→ **What is expected**:
Give again, word for word, each line of the data from the first through the one containing "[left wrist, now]". Pictures stay out.

========================

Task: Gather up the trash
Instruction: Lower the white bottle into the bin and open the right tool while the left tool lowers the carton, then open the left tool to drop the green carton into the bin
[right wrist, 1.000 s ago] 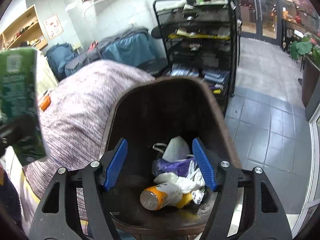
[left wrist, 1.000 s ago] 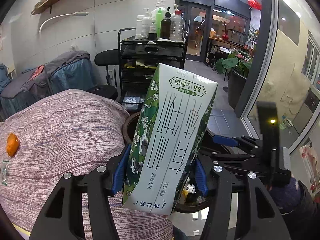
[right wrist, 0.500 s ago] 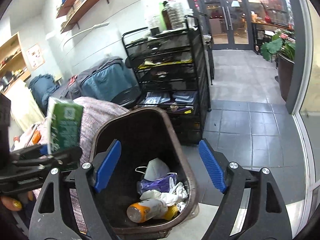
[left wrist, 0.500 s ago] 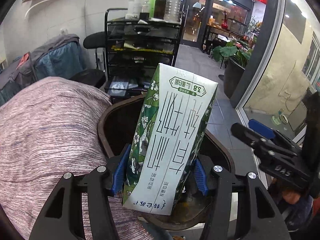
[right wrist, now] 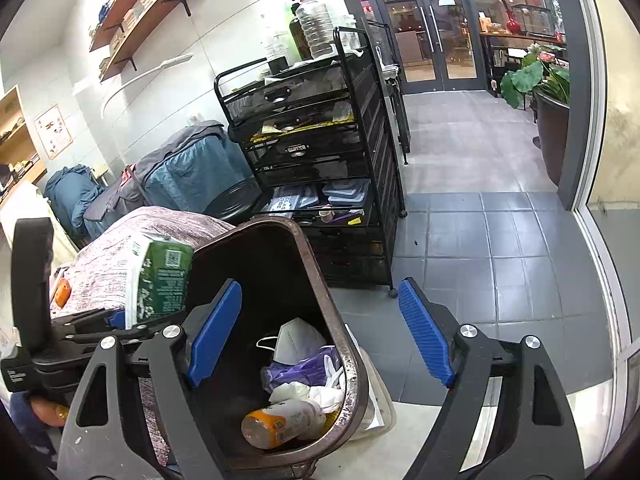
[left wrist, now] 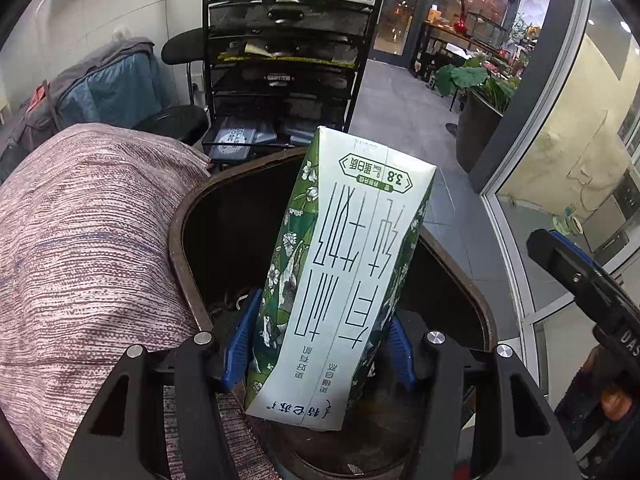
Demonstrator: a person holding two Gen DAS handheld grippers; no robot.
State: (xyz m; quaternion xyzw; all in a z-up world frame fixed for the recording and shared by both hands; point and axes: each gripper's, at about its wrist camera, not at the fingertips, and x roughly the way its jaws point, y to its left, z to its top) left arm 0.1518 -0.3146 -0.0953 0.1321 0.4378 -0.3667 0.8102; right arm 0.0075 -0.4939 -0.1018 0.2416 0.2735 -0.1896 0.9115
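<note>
I see my left gripper (left wrist: pixel 320 348) pinching a green-and-white milk carton (left wrist: pixel 344 276) above the brown plastic bin's rim (left wrist: pixel 176 236) on grey floor tiles (right wrist: pixel 480 240); my right gripper (right wrist: pixel 320 336) has just been opening, its jaws spread and empty.

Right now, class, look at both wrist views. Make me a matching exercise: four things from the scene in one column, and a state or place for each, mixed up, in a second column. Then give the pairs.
Things
1. milk carton
2. face mask
3. right gripper
4. black cart

States or places
A. open, holding nothing
B. lying inside the brown bin
C. clamped in the left gripper
D. standing on the floor behind the bin

Pairs: 1-C, 2-B, 3-A, 4-D
</note>
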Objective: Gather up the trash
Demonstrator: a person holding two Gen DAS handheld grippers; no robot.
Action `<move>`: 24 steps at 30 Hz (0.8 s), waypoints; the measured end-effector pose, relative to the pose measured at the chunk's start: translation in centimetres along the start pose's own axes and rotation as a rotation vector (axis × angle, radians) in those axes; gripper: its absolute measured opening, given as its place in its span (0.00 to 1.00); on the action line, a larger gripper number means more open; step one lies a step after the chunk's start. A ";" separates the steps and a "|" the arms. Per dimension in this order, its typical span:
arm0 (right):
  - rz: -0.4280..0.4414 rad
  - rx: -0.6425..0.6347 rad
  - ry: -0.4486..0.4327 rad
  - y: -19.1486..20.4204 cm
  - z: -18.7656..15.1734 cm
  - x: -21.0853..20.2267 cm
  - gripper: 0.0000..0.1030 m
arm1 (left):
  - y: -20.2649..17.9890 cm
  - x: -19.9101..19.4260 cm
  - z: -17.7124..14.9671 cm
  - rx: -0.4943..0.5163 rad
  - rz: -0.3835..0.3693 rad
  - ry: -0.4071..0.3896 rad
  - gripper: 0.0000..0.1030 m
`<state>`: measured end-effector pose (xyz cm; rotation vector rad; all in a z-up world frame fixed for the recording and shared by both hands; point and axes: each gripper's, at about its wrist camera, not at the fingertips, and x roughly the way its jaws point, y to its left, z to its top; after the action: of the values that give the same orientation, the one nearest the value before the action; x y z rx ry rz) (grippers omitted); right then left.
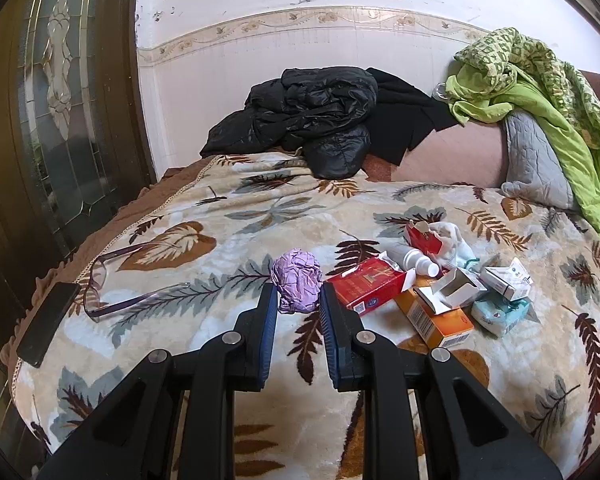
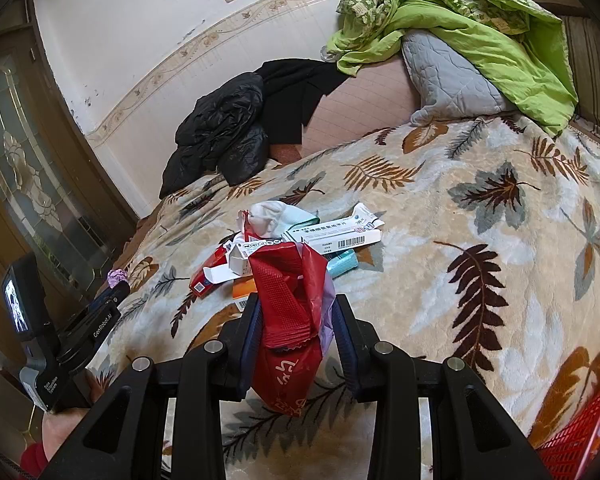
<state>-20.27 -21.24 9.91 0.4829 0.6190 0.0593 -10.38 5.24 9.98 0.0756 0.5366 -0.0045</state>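
A crumpled purple paper ball (image 1: 297, 285) lies on the leaf-patterned blanket (image 1: 228, 216). My left gripper (image 1: 299, 300) is open, its fingertips on either side of the ball's near end. To its right lies a pile of trash: a red carton (image 1: 366, 285), an orange box (image 1: 436, 320), a white bottle (image 1: 416, 259), small white boxes (image 1: 504, 278) and a tissue pack (image 1: 500, 312). My right gripper (image 2: 298, 312) is shut on a red plastic wrapper (image 2: 290, 304) with a pale purple piece beside it, held above the blanket near the pile (image 2: 300, 232).
Purple-framed glasses (image 1: 112, 280) and a black phone (image 1: 48, 324) lie near the bed's left edge. Black clothing (image 1: 312, 120), a grey pillow (image 1: 536, 164) and a green quilt (image 1: 540, 92) sit at the far end. A red basket (image 2: 580, 432) is at the lower right.
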 end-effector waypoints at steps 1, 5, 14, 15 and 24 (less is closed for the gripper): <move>0.000 0.000 0.000 0.0 0.0 0.0 0.37 | 0.0 0.0 0.0 -0.001 0.001 0.000 0.20; 0.000 0.000 0.000 0.0 0.0 0.0 0.37 | 0.0 0.0 0.0 0.000 0.000 -0.002 0.20; 0.000 -0.001 -0.002 0.0 0.0 0.0 0.37 | -0.3 0.0 -0.1 0.008 -0.010 0.001 0.20; -0.001 0.000 -0.001 0.0 0.0 0.0 0.37 | -0.4 0.0 -0.1 0.010 -0.013 0.001 0.20; -0.001 0.001 -0.001 0.1 0.1 -0.1 0.37 | -1.1 -0.2 -0.3 0.037 -0.052 0.003 0.20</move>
<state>-20.31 -21.23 10.02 0.4835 0.6179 0.0581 -10.70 4.11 9.76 0.0979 0.5417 -0.0648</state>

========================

→ **Your solution**:
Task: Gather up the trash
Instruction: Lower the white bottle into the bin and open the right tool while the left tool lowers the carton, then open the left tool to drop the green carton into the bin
[right wrist, 1.000 s ago] 
[left wrist, 1.000 s ago] 
[right wrist, 0.500 s ago] 
[left wrist, 0.500 s ago] 
[right wrist, now] 
[left wrist, now] 

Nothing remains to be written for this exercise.